— TO DO —
In the data below, count how many lines contain "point" and give that number by itself.

*** Opening of INPUT MATERIAL ***

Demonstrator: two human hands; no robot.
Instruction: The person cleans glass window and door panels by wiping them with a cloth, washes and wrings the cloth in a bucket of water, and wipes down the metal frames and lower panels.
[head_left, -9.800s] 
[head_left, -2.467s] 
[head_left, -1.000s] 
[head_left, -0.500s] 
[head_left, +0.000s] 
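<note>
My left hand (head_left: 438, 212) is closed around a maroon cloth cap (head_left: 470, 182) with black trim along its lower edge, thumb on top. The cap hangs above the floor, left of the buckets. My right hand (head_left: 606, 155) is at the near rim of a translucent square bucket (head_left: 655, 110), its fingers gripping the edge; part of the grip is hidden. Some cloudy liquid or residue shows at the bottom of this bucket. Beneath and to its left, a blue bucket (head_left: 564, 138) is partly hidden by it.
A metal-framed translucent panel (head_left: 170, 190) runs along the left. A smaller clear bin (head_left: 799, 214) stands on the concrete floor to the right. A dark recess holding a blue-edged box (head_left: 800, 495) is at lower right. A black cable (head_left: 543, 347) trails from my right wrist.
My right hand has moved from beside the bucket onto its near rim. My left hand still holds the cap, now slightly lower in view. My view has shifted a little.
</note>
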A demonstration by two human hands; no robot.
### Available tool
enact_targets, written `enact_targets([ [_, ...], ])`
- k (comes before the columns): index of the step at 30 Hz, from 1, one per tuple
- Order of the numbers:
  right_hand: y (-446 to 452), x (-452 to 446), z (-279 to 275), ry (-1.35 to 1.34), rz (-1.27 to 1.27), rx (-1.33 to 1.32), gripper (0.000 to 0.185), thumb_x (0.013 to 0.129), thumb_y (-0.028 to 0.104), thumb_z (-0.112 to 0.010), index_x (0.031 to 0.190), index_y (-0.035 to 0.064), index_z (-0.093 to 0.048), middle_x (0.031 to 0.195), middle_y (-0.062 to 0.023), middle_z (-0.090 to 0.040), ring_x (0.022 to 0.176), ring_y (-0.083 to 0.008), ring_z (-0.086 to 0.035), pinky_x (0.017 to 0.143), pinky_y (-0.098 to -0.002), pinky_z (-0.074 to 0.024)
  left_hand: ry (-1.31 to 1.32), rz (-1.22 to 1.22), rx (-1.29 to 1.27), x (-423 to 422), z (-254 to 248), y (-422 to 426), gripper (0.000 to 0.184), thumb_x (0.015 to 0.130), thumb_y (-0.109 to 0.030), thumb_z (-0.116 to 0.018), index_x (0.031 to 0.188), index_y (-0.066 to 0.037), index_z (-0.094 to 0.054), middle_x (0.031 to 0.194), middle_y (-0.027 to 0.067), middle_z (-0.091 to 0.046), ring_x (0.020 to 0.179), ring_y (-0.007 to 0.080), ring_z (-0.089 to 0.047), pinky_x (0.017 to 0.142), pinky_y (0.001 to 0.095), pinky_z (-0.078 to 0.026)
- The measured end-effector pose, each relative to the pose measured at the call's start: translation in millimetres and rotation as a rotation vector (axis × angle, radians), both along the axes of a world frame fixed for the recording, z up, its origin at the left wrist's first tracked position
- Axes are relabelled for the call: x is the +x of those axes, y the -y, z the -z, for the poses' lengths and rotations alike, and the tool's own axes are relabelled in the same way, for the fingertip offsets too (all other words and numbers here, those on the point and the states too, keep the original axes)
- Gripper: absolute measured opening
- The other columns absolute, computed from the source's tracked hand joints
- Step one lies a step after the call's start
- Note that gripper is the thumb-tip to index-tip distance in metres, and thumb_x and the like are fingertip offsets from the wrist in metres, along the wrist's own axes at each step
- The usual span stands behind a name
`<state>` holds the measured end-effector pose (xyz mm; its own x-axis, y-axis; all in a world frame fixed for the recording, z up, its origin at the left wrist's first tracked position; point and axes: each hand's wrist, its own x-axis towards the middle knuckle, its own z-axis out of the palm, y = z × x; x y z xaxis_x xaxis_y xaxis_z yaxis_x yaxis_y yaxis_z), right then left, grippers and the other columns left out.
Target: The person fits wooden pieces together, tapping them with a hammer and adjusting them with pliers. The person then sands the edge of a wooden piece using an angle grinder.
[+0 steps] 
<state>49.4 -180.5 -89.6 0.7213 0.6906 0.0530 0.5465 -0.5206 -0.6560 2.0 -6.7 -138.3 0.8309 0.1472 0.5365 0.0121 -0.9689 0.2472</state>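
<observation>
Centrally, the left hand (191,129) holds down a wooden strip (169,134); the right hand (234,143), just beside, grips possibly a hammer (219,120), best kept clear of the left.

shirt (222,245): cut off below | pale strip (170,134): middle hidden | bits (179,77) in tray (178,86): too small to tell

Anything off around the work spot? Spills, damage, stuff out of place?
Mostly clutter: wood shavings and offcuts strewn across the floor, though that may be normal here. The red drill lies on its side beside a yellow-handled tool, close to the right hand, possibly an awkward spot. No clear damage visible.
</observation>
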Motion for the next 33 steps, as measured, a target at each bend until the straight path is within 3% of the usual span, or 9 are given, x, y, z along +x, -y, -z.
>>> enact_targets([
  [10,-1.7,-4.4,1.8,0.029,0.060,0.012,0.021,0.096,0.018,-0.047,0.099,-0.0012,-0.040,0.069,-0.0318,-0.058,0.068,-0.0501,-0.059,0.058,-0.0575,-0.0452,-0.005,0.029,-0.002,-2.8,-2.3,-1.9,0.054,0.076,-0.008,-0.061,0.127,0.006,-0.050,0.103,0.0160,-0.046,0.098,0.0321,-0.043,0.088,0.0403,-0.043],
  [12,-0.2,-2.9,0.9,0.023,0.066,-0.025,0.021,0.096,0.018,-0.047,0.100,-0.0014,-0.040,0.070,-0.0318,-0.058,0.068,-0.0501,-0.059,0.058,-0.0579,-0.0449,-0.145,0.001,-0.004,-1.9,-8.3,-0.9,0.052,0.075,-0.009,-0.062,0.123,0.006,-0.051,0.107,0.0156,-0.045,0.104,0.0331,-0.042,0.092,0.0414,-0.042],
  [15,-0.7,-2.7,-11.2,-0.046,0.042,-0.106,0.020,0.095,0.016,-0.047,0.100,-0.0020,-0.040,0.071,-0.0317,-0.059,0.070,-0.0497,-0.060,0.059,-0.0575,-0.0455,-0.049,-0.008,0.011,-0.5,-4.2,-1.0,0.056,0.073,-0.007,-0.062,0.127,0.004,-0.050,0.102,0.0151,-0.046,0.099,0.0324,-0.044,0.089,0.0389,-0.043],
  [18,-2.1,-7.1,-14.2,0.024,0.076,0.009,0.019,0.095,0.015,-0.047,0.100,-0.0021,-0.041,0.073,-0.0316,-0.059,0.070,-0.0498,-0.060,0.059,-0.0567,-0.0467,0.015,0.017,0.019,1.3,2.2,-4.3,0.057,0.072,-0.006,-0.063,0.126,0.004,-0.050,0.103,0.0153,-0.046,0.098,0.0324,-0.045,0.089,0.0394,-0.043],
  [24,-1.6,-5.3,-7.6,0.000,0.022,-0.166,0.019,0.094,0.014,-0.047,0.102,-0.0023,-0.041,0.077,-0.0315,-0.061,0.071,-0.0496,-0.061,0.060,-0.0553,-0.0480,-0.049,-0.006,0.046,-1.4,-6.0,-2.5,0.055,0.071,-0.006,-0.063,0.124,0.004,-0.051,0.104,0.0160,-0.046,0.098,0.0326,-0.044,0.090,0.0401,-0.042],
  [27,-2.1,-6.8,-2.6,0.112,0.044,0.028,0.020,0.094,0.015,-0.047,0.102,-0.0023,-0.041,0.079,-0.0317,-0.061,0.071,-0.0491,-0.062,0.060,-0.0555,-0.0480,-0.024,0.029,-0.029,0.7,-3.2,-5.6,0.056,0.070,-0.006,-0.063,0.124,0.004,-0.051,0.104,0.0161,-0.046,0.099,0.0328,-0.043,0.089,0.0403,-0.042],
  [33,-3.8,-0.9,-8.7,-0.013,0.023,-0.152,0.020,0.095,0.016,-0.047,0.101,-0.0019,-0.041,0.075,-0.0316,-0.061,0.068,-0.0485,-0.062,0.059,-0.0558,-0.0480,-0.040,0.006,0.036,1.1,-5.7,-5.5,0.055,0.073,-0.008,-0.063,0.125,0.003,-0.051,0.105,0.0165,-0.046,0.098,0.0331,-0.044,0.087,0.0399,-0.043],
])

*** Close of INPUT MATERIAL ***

— TASK RESPONSE —
2